This invention relates to viscous couplings. More particularly, it relates to such couplings employed in automatic fluid coupling or torque converter transmissions to selectively bypass the torque converter.
Torque converter type automatic transmissions have achieved almost universal application and acceptance in motor vehicles. While generally satisfactory in this application, torque converter automatic transmissions embody inherent slip and therefore incorporate inherent losses in vehicular fuel economy. In an effort to minimize this slippage and thereby optimize fuel economy, various efforts have been made to bypass the torque converter with some manner of direct drive which is typically brought into play when the vehicle is operating in the higher gear ratios and above a predetermined vehicular speed. While these direct drive bypass arrangements have resulted in improvements in fuel economy, they have also, under certain conditions, served to transmit various drive line vibrations to the passenger compartment of the motor vehicle, resulting in a derogation in the ride quality of the vehicle. In an effort to provide a bypass arrangement that would not transmit drive line vibrations to the passenger compartment, it has been proposed that a viscous coupling be employed in the bypass drive-train. While the use of a viscous coupling in the bypass drive-train does serve to minimize transmission of drive-line vibrations to the passenger compartment, it is imperative that the coupling be designed for maximum efficiency so that losses in the coupling itself cannot significantly offset the fuel economy gains achieved by the use of the bypass.
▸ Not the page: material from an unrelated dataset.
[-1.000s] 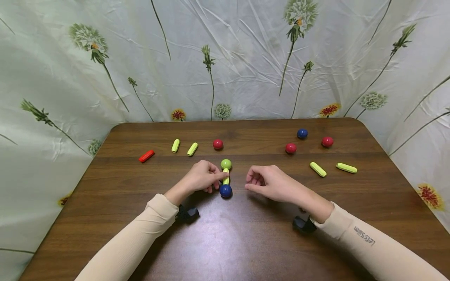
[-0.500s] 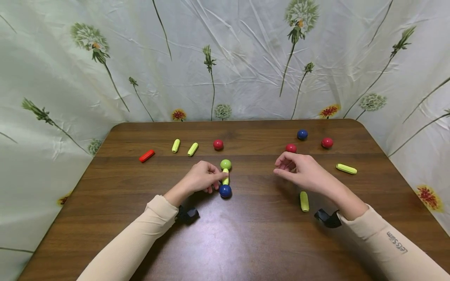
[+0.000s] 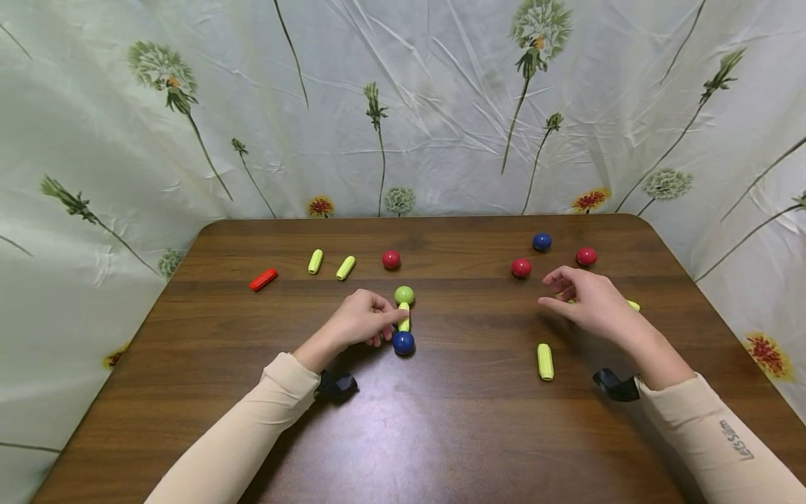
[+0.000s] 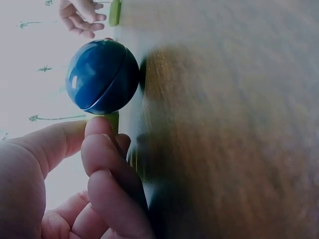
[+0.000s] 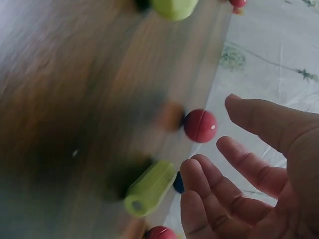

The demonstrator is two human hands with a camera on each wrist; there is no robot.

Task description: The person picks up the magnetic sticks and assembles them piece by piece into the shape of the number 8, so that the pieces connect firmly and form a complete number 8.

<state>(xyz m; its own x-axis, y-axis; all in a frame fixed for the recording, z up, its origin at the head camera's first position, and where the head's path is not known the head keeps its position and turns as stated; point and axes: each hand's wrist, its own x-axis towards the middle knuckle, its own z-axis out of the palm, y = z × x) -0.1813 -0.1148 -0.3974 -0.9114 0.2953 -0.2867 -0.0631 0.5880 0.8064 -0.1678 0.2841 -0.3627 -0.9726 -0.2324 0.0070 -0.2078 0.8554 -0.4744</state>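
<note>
With thumb and fingers, my left hand (image 3: 365,318) pinches a yellow-green stick (image 3: 404,318) at the middle of the table. A glossy green ball (image 3: 404,295) sits at the stick's far end and a blue ball (image 3: 404,342) at its near end. The left wrist view has that blue ball (image 4: 102,77) large above my fingertips. My right hand (image 3: 595,301) hovers at the right, its fingers loosely bent, thumb apart, holding nothing. Below its fingers in the right wrist view lies a hollow-ended yellow-green stick (image 5: 149,189), mostly hidden in the head view.
Another yellow-green stick (image 3: 545,362) lies nearer me. At the back right are a blue ball (image 3: 541,241) and two red balls, one (image 3: 520,267) beside my right hand. Farther left lie a red ball (image 3: 391,260), two yellow-green sticks and a red stick (image 3: 263,279). A flowered curtain (image 3: 441,105) hangs behind.
My right hand has moved rightward from near the middle to above the right-hand sticks, uncovering the near yellow-green stick. My left hand keeps its pinch in the same place.
</note>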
Further, since viscous couplings transmit torque across closely spaced internal surfaces via a viscous fluid, it is not only imperative that the spacing between the surfaces be uniform from one coupling to another but that such spacing be maintained while the coupling is in use. When viscous couplings are employed in bypass drivetrains, they are or may be subjected to relatively high axial loads which tend to distort their housings, thereby changing the spacing between the surfaces. Additionally, nonuniform axial loads on the housings tend to cock the housings and cause metal-to-metal contact of the internal surfaces, thereby causing dramatic derogation of the couplings performance and premature failure.